Should the USA Eliminate Daylight Savings Clock Changes
Age Yes No/Not Sure Row Totals
18-44 228 205 433
45-64 201 118 319
Col. Totals 429 323 752

Column and Row Percentages

Original Data

Should the USA Eliminate Daylight Savings Clock Changes
Age Yes No/Not Sure Row Totals
18-44 228 205 433
45-64 201 118 319
Col. Totals 429 323 752

Row Percentages: Percentages of each age group that said ‘Yes’ or ‘No’.

Row Percentages
Yes No/Not Sure
18-44 52.66 47.34
45-64 63.01 36.99

Column percentages: Percentages of Yes/No opinions in each age group.

Column Percentages
Yes No/Not Sure
18-44 53.15 63.47
45-64 46.85 36.53

💥 Lecture 20 In-class Exercises - Q1 and Q2 💥

Review data with new concepts - Use tables on previous slide


Question 1. What percentage of all the ‘Yes, lets end daylight savings’ votes are in the 45-64 age group?

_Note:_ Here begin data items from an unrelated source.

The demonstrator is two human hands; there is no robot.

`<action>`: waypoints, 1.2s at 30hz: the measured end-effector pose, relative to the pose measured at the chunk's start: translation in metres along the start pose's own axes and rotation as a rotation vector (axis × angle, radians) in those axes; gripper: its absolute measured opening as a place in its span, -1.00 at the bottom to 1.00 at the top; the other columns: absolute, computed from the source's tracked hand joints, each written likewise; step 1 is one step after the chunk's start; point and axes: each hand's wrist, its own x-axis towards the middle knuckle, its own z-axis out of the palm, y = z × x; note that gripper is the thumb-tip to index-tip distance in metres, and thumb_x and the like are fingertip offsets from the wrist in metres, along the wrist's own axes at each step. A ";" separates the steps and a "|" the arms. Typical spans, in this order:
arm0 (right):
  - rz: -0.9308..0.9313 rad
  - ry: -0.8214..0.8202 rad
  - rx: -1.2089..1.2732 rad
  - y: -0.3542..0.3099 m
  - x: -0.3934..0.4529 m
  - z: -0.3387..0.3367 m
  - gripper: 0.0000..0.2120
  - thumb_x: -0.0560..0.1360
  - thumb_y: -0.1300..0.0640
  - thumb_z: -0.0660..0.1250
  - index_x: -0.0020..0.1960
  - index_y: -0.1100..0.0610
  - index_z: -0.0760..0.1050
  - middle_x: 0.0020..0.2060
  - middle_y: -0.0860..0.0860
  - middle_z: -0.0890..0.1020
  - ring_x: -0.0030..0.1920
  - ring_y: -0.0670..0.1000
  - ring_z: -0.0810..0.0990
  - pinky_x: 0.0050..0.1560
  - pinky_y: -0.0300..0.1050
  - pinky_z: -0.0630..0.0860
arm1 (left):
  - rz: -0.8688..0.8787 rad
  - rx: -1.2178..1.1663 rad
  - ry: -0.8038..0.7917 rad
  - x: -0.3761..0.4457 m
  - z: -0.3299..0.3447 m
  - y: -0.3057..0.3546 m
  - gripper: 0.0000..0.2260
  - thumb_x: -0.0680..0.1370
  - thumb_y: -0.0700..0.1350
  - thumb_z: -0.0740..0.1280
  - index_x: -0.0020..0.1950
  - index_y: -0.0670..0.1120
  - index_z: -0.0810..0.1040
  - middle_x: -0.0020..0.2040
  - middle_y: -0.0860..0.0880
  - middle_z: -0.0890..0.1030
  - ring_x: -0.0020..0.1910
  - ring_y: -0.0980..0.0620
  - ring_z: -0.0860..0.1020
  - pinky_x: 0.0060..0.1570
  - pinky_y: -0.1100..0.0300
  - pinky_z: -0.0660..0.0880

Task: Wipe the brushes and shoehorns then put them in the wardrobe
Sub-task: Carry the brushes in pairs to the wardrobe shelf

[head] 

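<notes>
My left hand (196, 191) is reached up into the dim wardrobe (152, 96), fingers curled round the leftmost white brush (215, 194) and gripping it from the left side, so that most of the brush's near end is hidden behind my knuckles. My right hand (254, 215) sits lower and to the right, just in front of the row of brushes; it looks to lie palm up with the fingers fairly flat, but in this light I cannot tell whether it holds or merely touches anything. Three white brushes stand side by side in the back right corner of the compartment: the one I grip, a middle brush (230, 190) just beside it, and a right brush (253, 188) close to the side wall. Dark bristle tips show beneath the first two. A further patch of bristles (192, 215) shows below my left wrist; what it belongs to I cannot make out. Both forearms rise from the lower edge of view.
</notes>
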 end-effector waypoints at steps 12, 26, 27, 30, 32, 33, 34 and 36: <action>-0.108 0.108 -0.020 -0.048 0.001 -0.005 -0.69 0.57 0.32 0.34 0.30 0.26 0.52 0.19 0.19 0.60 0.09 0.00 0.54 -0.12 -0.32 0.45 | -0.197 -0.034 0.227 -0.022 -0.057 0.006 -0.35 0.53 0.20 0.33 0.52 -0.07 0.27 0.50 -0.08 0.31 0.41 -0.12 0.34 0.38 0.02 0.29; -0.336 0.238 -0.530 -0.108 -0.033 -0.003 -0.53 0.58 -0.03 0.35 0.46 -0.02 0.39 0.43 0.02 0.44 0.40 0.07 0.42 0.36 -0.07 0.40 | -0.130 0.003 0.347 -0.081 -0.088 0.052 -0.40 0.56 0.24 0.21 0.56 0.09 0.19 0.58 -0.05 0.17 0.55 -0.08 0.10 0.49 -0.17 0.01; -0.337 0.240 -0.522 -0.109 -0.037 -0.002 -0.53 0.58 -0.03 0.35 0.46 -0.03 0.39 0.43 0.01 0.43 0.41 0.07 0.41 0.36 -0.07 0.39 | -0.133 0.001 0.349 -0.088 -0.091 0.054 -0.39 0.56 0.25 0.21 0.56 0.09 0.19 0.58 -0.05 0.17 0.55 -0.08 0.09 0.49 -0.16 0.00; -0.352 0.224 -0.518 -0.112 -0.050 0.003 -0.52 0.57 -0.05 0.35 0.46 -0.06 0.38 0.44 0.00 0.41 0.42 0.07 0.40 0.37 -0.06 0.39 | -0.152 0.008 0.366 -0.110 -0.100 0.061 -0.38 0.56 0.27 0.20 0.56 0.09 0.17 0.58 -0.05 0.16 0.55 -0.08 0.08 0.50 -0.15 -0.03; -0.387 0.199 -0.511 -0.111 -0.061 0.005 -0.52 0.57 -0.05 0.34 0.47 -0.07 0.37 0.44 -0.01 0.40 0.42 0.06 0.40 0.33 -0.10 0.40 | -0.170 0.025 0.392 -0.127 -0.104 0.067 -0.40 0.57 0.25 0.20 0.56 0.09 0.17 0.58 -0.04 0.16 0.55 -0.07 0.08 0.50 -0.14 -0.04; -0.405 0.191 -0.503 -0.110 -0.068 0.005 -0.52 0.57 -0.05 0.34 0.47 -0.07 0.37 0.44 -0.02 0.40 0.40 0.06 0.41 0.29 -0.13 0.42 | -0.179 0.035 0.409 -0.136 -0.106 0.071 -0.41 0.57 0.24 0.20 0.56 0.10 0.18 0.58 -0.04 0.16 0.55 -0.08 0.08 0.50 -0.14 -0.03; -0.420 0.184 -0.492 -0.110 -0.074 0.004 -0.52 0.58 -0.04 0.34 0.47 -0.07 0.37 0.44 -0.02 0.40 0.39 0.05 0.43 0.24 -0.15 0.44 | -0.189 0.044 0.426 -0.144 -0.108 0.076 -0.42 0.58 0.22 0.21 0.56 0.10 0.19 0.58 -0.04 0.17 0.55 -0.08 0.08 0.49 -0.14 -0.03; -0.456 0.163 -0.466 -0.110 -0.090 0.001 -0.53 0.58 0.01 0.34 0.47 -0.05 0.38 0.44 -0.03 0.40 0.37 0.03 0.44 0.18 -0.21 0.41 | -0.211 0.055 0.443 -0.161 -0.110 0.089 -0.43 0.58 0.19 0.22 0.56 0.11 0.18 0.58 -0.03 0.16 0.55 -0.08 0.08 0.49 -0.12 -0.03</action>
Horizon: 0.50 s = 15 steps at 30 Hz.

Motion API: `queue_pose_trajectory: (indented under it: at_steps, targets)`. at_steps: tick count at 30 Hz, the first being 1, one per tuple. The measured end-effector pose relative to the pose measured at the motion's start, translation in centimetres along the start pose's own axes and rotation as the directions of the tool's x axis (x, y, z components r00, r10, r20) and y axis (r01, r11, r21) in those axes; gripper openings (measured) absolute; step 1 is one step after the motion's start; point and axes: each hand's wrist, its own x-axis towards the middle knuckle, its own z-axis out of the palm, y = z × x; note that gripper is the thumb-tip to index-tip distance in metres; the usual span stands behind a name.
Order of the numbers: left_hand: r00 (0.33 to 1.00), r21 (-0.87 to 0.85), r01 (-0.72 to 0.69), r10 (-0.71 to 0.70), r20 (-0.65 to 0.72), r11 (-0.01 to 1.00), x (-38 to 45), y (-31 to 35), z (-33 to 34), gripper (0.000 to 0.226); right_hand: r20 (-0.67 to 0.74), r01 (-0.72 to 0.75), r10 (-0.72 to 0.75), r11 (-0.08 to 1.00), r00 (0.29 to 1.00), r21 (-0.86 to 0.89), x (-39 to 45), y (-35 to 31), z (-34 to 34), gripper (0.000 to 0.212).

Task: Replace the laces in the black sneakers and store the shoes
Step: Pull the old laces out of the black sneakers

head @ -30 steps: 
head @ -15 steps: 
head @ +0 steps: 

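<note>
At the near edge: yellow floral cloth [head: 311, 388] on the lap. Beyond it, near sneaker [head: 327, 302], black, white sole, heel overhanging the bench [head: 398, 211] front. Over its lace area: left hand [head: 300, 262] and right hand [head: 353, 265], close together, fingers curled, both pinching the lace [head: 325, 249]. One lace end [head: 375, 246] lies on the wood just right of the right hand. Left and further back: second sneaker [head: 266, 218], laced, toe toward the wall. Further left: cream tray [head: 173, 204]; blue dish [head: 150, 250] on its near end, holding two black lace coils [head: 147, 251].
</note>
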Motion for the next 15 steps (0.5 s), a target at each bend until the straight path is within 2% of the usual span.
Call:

Round percentage to one decimal place.


Question 2. What percentage of all 18 - 44 year olds said ‘No’ or ‘Not sure’ when asked if they want to eliminate daylight savings.

Round percentage to one decimal place.


Note: There will be homework questions providing more practice on relating questions to these percentage tables.

  • Row and column percentages can be calculated from raw data, but I provide them.

  • These questions focus on interpretation instead of arithmetic.

Linear Correlations

  • The last part of the course will focus on understanding linear relationships between two or more quantitative variables.


  • We will introduce the first part of this topic today and continue with this next week.


  • Often if we have two quantitative variables we want to understand the extent to which they are associated.

    • The first step is often to plot the data using a scatterplot.

    • We can also use quantitative measures of association to understand these relationships.

Grocery Sales per Sq. Ft. and Planned Store Openings

Understanding Linear Relationships

chain sales_sq_ft openings
Roundy's 393 2
Weis Markets 325 3
Natural Grocers 419 5
Ingles 325 10
Kroger 496 15
Harris Teeter's 442 20
Fresh Market 490 20
Sprouts Farmer's Market 490 20
Publix 552 30
Whole Foods 937 38

Direction of the Relationship

As X (sales per square feet) increases, Y (planned store openings) also increases.


When Y increases with X in an approximately linear fashion, that is a

  • POSITIVE LINEAR RELATIONSHIP

    • The trend has a positive slope.

Strength of the Linear Relationship

In addition to determining if there is a positive or negative relationship,

  • We also want to quantify, how strong the relationship is.


To quantify the strength a linear relationship, we calculate:

  • Pearson’s correlation coefficient, \(R_{xy}\).

  • \(R_{xy} = 0.85\)

  • How do we interpret this value?

    • …Spoiler: This a strong positive correlation!
[1] 0.8517842

Interpreting \(R_{xy}\), the correlation coefficient

\(R_{xy}\) ranges from -1 to 1.

  • The most extreme \(R_{xy}\) values represent ‘perfectly correlated data’:

Very Strongly Correlated Data

\(R_{xy} = 1\) or \(R_{xy} = -1\) is unrealistic. These correlations are both strong and realistic:

Range of \(R_{xy}\) Guidelines for Interpretation

Example of Negative Correlation

💥 Lecture 20 In-class Exercises - Q3 💥

What is the correlation between Year and Rural_Pct in the urban_rural dataset?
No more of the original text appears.